Cancery McCancersons. Don't like it? Click back.

I had the first of the five-year hurdles last week: I saw my dentist. Me and my surgical deficit, we went in to the same office and sat in the same chair, but with a different hygienist, one who didn't once have twins kicking me in the face while she worked on my teeth. I sat and looked up at the same goddamned pine trees that I saw when they said they thought I might have cancer, and I waited for a verdict.

Everything is fine, they said. My teeth and gums are really healthy. I need to floss more. There is no evidence of disease.

For anybody else, that would be a milestone, a real one. For me, it's kind of a milestone. It's a milestone that everybody else has created, not knowing that the sort of tumor I had shows up again, usually in a nastier form, after twenty years.

Those of you late to the game should know: five years ago, at forty, I had half my hard palate and all of my soft palate removed due to something called polymorphous adenocarcinoma. Mine was low-grade, leading to the initialism PLGA, and try searching *that* on Google. You'll end up knowing more about golf than you ever wanted to.

When I was diagnosed, the article on Wikipedia was a stub. You could've edited it to add what you knew to help others. There was one paragraph in one textbook about it.

ANYWAY. After a hellish year that you can read about by clicking on the 2010 and 2011 archives, I had a prosthetic that was better than my original mouth. I had no need for nightlights, since I had had enough rads to glow in the dark. I was well-versed in CTs and PETs and MRIs, with and without contrast, and with the recovery process that goes with having bone saws in your head.

In October, I will be officially five years out. The trouble is that five years means, simultaneously, nothing and everything.

In October, it'll be five years since I stood at my kitchen sink and looked out the back window and prayed and wished that I could spend more time gardening.

I haven't spent any more time gardening.

In October, it'll be five years since I called The Brother In Beer with the news that my lump was malignant. He spent the next couple of nights wondering what the hell he was doing so far away.

We're together now, and he's The Boyfiend, but I haven't been as present as I should've been.

In October, it'll be five years since Nikki and Lara got really sick, not just big-surgery-and-plastic-shit sick, and had to lose their hair and get irradiated. I never had to do any of that. They were solid as rocks, the both of them, when what I was going through was so much small potatoes.

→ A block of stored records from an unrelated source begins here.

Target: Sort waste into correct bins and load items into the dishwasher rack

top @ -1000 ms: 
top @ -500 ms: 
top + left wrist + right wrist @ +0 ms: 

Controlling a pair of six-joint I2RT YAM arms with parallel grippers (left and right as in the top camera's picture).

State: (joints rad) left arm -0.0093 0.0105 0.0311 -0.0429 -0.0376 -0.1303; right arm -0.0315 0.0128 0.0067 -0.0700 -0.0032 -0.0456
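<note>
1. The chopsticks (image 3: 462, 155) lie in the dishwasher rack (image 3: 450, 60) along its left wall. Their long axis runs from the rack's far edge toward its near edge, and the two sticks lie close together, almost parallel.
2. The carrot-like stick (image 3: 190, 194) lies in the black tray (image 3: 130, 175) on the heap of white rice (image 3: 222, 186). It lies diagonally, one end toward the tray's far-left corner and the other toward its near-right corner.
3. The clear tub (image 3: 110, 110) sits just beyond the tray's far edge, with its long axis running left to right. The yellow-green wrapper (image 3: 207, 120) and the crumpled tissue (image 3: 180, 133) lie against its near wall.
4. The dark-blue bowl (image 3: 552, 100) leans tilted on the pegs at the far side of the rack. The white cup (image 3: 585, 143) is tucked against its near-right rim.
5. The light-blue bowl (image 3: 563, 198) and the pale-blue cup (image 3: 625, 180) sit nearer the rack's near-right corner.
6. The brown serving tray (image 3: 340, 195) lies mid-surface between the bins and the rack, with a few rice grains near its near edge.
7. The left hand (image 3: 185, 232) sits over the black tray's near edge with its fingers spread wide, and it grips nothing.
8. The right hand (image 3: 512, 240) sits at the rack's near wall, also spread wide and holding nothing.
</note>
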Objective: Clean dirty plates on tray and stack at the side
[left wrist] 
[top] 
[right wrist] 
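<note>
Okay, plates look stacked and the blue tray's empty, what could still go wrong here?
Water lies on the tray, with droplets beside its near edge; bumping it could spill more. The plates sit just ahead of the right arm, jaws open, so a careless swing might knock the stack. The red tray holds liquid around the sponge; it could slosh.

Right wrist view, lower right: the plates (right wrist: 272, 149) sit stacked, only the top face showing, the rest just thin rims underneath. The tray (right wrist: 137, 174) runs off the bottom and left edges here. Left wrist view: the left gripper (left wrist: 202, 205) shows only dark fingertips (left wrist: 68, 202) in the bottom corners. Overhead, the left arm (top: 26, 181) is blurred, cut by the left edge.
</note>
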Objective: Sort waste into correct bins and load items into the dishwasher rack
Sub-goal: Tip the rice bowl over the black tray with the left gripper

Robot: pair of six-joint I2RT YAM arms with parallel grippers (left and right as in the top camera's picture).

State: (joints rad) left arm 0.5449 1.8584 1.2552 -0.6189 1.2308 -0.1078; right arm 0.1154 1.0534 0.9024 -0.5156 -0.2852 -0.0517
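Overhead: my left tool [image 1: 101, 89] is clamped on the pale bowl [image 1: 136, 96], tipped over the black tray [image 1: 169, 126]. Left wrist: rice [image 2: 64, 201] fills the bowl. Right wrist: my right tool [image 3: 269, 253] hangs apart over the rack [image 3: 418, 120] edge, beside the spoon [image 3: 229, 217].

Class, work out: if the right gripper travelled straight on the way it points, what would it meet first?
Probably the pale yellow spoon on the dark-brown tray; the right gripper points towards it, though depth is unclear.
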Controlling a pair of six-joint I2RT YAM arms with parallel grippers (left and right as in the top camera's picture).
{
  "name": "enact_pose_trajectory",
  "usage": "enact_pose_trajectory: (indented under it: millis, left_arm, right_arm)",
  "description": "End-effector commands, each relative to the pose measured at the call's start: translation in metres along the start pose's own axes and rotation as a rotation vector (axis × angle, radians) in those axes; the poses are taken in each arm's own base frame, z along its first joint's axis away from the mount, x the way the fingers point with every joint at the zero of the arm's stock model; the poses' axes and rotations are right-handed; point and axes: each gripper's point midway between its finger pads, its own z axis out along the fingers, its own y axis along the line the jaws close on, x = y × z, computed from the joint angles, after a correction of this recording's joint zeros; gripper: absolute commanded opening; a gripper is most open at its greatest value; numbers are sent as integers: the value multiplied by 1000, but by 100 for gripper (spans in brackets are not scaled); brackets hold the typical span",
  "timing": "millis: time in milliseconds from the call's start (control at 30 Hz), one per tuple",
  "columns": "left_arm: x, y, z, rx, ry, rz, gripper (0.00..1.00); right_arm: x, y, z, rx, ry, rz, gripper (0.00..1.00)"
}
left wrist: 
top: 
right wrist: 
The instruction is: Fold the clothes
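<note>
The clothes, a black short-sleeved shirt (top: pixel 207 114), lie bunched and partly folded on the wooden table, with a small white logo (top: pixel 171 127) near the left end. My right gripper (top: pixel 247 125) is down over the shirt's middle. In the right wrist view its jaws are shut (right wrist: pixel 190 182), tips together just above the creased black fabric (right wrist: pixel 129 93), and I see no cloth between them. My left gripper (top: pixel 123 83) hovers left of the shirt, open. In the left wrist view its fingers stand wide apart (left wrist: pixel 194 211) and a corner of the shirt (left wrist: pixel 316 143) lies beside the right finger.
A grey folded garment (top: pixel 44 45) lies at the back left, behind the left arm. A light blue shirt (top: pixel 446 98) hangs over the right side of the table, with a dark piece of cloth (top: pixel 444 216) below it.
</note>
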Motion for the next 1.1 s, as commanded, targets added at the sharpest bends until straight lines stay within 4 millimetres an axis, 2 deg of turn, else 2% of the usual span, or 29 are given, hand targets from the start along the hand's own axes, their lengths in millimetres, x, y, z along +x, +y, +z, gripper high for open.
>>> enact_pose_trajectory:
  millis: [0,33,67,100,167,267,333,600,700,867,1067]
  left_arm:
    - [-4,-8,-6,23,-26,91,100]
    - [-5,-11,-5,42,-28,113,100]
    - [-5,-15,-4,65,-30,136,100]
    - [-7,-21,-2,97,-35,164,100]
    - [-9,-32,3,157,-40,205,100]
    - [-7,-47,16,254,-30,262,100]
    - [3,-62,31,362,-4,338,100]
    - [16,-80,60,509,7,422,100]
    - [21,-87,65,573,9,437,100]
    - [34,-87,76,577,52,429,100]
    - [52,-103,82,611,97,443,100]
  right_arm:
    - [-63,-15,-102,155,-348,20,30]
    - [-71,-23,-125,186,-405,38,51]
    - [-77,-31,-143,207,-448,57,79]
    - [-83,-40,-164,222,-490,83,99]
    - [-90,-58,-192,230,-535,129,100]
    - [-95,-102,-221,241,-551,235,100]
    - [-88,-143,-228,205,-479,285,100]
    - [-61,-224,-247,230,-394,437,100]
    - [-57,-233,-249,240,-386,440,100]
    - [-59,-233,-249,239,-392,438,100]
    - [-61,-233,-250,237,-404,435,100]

The Boyfiend's father is celebrating his five-year anniversary too, celebrating freedom from a much nastier type of cancer that meant a G-tube and head-and-neck radiation and all the things that go along with that.

Here's the breakdown:

I didn't have a really nasty cancer.

The cancer I did have has a recurrance period way beyond what most people think about. Anything can happen in twenty years, and most things do.

Max, the dog who kept me company when I couldn't talk at all, is dead. Mongo is here now. The cat-boys were barely out of kittenhood then, and are now adult cats. One is huge and muscular, the other is sleek and flexible. They'll all be dead by the time I have a real clear checkup. Hell, the guy who did my surgery will have retired by then.

Things have moved on, except they haven't, really.

I realized today that I've internalized this bullshit anniversary. Mostly, I think, because twenty years is too much to think about. If I can make it five years, then maybe I can make it seven, or nine, and eventually forget about what happened, except that I'll still have that Thing I have to put in my mouth to talk. Maybe I can reconcile myself to another fifteen years of wondering if the tumor's come back.

If I think about it as a whole, as in "I have to fear every checkup for the next fifteen years," then I want to fling myself out a window.

I realized today that I've spent the last five years putting things off, vamping 'till ready, because I believe in this five-year mark that means nothing. And now I wonder if I'm going to keep putting shit off for another fifteen years. I hope not.

Wouldn't it be fucking hilarious if my CT or MR shows something growing on a lung? Or my intestines, or liver, or meninges? It would certainly give me something to do, but I'm not sure I'd be grateful.

What do you say when you have nothing to be afraid of, yet you're still afraid?

I never realized until now how much having most of the inside of my head exposed to air had affected me. I'm ashamed: it shouldn't be such a big fucking deal. Lara has gone out and run marathons, for God's sake, and I've just sat here paralyzed, navel-gazing.

Despite all of that, I'm still afraid. I have no reason to be, but I am.